» **REQUIRED ACTION**
Write out exactly the lines below that run from the one containing "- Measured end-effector" through the one containing "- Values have", both included, with no other lines.

'''

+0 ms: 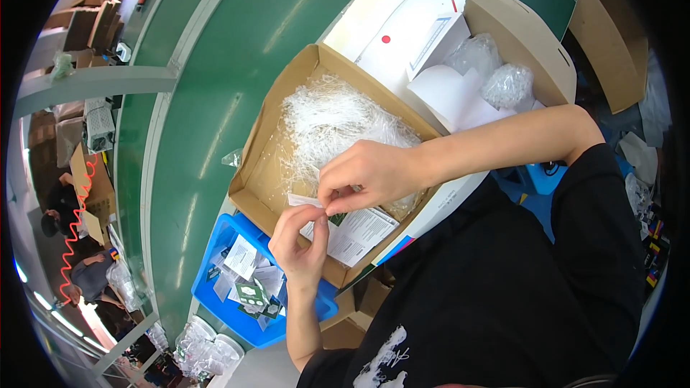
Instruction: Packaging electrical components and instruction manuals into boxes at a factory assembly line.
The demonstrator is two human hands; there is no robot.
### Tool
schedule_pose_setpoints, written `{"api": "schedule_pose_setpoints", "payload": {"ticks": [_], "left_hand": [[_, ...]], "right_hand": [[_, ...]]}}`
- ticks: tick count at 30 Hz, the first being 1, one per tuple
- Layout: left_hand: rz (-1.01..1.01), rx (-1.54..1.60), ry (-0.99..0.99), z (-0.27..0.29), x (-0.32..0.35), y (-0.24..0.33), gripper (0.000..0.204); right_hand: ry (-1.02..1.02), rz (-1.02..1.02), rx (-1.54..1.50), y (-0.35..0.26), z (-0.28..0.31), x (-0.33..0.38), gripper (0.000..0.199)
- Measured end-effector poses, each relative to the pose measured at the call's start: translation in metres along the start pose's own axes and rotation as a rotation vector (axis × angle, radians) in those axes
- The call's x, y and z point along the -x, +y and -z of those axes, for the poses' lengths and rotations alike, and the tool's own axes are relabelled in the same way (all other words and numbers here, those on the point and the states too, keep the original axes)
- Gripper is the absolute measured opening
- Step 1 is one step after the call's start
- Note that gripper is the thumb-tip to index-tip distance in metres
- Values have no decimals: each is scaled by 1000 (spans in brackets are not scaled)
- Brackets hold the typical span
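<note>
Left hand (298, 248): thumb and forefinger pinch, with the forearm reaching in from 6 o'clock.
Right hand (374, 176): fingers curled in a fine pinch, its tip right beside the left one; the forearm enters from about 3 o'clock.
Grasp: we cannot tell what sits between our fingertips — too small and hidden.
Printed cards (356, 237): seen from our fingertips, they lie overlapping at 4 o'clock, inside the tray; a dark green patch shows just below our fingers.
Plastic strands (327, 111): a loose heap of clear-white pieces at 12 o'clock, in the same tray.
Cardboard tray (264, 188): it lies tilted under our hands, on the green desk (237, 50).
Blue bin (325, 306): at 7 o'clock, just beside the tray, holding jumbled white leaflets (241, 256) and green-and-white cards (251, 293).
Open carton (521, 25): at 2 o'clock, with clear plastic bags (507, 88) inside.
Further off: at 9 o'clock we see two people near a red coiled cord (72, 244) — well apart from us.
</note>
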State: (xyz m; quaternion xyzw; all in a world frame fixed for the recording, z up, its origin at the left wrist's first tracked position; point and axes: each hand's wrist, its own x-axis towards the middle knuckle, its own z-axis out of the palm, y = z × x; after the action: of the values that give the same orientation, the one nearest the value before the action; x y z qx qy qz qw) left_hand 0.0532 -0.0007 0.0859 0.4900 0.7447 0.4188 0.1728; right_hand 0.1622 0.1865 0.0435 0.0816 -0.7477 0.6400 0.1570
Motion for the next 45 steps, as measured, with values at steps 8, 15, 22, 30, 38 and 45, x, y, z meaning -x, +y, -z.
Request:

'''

» **SOLUTION BELOW**
- Measured end-effector poses, each relative to the pose measured at the call's start: translation in metres along the start pose's own axes and rotation as a rotation vector (axis × angle, radians) in those axes
- The call's x, y and z point along the -x, +y and -z of those axes, for the poses' lengths and rotations alike, and the tool's own axes are relabelled in the same way (all other words and numbers here, those on the point and the states too, keep the original axes)
- Gripper is the absolute measured opening
- Step 1 is one step after the call's start
- Note that gripper is the thumb-tip to index-tip distance in metres
- Values have no decimals: each is scaled by 1000 (spans in brackets are not scaled)

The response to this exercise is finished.